▶ [WHAT THE EXERCISE ASKS] Pick every line from the data below that contains the string "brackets" and copy it.

▶ [DATA FOR THIS TASK]
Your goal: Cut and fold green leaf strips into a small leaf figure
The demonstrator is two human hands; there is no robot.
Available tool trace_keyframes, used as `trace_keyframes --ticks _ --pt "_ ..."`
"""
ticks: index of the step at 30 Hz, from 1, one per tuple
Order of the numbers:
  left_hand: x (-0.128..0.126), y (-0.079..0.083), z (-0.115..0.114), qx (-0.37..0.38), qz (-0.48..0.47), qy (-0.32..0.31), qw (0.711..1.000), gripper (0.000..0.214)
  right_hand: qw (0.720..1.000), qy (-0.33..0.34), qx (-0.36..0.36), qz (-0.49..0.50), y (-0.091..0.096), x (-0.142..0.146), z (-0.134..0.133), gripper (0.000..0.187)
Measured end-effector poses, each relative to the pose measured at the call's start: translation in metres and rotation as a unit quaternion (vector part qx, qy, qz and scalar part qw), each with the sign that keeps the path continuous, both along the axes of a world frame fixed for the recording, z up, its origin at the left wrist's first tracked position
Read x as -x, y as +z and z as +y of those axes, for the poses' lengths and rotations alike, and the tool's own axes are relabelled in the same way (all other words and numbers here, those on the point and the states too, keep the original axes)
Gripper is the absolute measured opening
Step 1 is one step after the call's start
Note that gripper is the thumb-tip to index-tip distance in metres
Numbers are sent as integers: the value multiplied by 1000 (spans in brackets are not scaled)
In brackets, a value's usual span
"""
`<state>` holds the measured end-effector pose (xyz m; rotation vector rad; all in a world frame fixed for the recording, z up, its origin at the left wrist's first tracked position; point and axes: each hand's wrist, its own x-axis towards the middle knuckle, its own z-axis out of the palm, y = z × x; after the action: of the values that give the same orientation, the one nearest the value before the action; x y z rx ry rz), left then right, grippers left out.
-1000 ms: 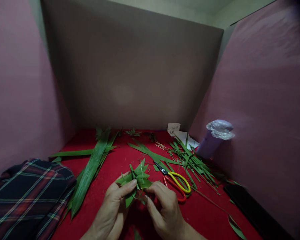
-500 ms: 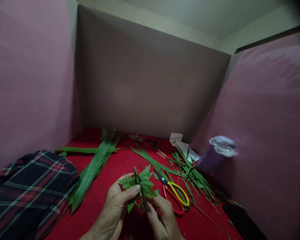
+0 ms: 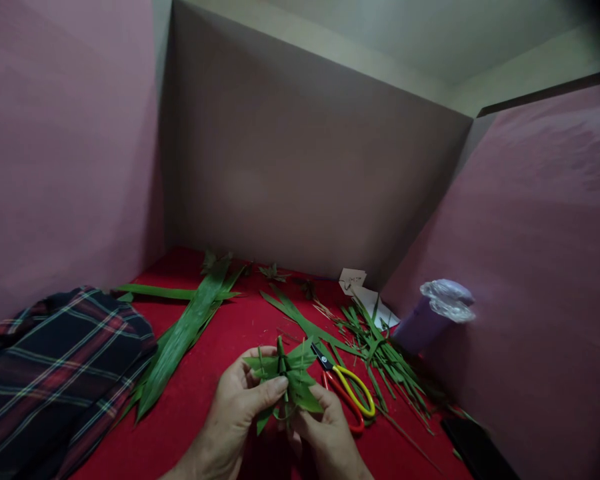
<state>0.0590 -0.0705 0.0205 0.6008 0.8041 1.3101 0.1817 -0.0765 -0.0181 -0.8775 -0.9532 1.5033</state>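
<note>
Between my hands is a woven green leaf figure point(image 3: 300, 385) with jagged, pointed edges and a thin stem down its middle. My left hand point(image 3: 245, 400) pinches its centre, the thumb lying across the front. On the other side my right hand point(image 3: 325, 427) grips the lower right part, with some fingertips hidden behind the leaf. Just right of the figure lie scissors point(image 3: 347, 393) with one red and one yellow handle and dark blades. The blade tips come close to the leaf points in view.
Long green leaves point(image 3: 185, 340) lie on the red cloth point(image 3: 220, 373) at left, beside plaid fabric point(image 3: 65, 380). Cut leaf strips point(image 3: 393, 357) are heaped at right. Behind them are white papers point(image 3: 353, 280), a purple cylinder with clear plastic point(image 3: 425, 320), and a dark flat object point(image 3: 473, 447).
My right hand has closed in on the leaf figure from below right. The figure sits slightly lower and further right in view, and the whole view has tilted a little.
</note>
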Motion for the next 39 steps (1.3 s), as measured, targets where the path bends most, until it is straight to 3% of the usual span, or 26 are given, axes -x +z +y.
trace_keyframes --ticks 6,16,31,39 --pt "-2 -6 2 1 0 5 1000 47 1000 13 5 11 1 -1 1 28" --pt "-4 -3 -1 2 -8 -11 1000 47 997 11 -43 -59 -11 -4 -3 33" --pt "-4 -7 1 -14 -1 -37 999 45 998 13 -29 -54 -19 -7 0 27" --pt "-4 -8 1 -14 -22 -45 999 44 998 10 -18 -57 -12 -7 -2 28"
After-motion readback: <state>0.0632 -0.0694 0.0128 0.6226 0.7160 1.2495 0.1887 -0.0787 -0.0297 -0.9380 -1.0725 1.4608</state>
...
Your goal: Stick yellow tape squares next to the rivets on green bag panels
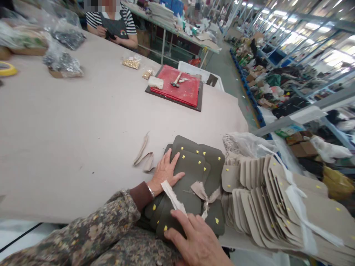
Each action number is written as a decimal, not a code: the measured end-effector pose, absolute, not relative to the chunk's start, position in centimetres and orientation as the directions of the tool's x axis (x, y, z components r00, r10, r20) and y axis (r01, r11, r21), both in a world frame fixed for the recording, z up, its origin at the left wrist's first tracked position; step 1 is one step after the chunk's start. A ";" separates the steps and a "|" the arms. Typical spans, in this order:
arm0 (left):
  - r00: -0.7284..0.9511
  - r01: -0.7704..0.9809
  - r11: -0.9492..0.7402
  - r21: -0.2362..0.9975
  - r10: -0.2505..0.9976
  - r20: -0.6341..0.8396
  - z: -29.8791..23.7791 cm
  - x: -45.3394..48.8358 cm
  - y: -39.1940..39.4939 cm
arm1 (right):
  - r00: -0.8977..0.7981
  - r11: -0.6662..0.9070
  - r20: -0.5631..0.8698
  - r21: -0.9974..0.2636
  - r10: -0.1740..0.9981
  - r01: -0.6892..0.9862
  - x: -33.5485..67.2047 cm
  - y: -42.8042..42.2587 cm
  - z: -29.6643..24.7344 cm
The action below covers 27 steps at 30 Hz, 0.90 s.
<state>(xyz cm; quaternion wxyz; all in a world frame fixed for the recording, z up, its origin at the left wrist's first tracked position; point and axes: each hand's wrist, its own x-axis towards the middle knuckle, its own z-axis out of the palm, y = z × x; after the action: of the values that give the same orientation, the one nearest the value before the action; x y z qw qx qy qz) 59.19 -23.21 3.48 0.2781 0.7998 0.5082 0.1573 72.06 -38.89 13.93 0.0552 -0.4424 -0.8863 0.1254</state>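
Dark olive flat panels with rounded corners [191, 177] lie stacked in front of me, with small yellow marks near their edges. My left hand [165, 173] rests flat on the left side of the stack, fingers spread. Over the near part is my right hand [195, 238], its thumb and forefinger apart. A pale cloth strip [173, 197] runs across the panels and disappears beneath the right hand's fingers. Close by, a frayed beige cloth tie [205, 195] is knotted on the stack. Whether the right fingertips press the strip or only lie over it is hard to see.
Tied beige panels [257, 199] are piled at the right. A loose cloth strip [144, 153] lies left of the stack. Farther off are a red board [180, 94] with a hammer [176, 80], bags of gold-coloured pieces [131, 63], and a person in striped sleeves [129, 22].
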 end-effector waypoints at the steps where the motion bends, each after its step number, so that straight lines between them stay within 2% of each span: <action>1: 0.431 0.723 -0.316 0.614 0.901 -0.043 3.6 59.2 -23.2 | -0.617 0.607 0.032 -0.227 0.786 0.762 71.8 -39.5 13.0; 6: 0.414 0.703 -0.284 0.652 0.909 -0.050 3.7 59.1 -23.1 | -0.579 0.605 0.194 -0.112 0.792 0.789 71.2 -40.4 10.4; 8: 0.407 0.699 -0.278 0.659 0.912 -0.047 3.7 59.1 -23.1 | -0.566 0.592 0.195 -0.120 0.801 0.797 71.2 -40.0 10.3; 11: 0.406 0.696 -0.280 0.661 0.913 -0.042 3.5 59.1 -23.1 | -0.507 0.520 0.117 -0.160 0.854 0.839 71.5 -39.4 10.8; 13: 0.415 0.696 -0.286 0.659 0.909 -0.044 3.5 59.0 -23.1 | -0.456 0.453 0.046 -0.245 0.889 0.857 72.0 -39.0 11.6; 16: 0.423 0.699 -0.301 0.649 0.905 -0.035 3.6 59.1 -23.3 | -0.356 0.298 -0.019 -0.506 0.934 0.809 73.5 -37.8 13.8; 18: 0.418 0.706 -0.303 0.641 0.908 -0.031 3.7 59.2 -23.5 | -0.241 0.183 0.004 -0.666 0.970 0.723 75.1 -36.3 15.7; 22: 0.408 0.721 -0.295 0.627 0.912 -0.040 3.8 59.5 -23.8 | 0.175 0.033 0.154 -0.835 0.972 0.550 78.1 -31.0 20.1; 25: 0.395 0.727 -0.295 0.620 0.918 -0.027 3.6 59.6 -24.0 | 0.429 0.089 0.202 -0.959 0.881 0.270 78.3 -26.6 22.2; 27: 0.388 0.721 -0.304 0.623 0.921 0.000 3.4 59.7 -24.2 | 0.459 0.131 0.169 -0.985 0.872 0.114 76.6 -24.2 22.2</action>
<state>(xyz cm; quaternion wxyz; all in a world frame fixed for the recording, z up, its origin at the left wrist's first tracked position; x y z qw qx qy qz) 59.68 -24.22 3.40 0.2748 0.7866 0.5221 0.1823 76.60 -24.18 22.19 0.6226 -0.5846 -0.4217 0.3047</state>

▶ [SOLUTION FOR THIS PROBLEM]
Numbers are sent as integers: the value multiplied by 1000 (spans in brackets are not scaled)
In brackets, a value's usual span

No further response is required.